Rohit recalls that his partner was initially hesitant to disclose his transgender identity because Rohit is cisgender. However, Rohit reassured him that he didn't mind and that their sexual compatibility wouldn't be a problem as he is attracted to all types of genitalia. As a couple, they now frequent gay bars, watch drag shows, and bond over queer culture, embracing their queerness together.

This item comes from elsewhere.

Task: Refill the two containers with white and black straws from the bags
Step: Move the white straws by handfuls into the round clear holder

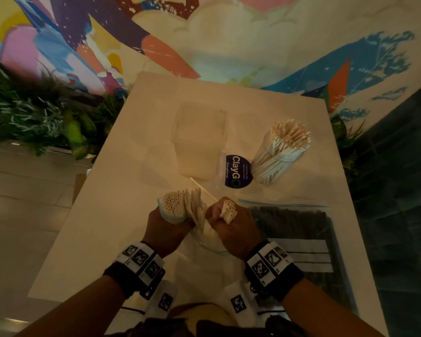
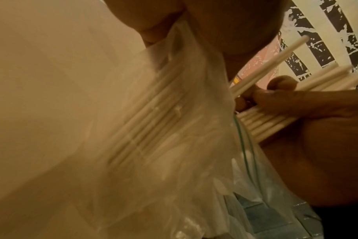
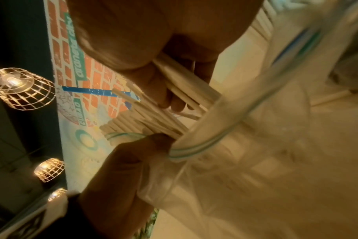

Despite some people labeling their relationship as "straight" due to his partner being assigned female at birth, Rohit emphasizes that their relationship is undeniably queer and incredibly empowering for him. He spent a significant amount of time hiding his own queerness and conforming to heteronormative ideals, and being with his partner has allowed him to be his true self.
Rohit shares that it wasn't easy for him to embrace his bisexual identity, as he often felt like he didn't fit in anywhere. But despite the challenges, he and his partner are incredibly happy together, and their sex life has only gotten better since his partner started testosterone therapy, which has increased his libido.
Rohit explains that they tend to avoid penetrative acts unless it's a special occasion, as it can trigger dysphoria for his partner. Instead, they prioritize alternative forms of intimacy that bring them closer without causing any distress. Rohit also mentions that he takes on a submissive role during sex, not out of obligation, but because it empowers his partner and allows him to fully embrace his masculinity.
Without further ado, here's how Rohit's week went:
Tuesday:
To celebrate his partner's university graduation, they go on a getaway to a cozy Airbnb lodge. After a day of walking in the beautiful countryside, they relax in the hot tub with some pina coladas. Later in the evening, Rohit's partner takes charge of pleasing him as a service top, while Rohit embraces his role as a pillow princess, enjoying the pleasure of receiving. They consider the idea of anal penetration, but decide against it due to the size difference between their penises.
Wednesday:
After a tiring journey back home, they collapse into bed and fall asleep without having sex.
Thursday:
Both of them wake up feeling incredibly horny and satisfy their desires with a quick blowjob. Even though Rohit comes in just five minutes, it does the trick.
Sign up to The Hook-Up, Metro's sex and dating newsletter, to receive juicy stories like this and tips on how to spice things up in the bedroom. Rohit concludes by saying that his journey of embracing his bisexual identity hasn't been easy, but being with his transgender partner has been a liberating experience for him.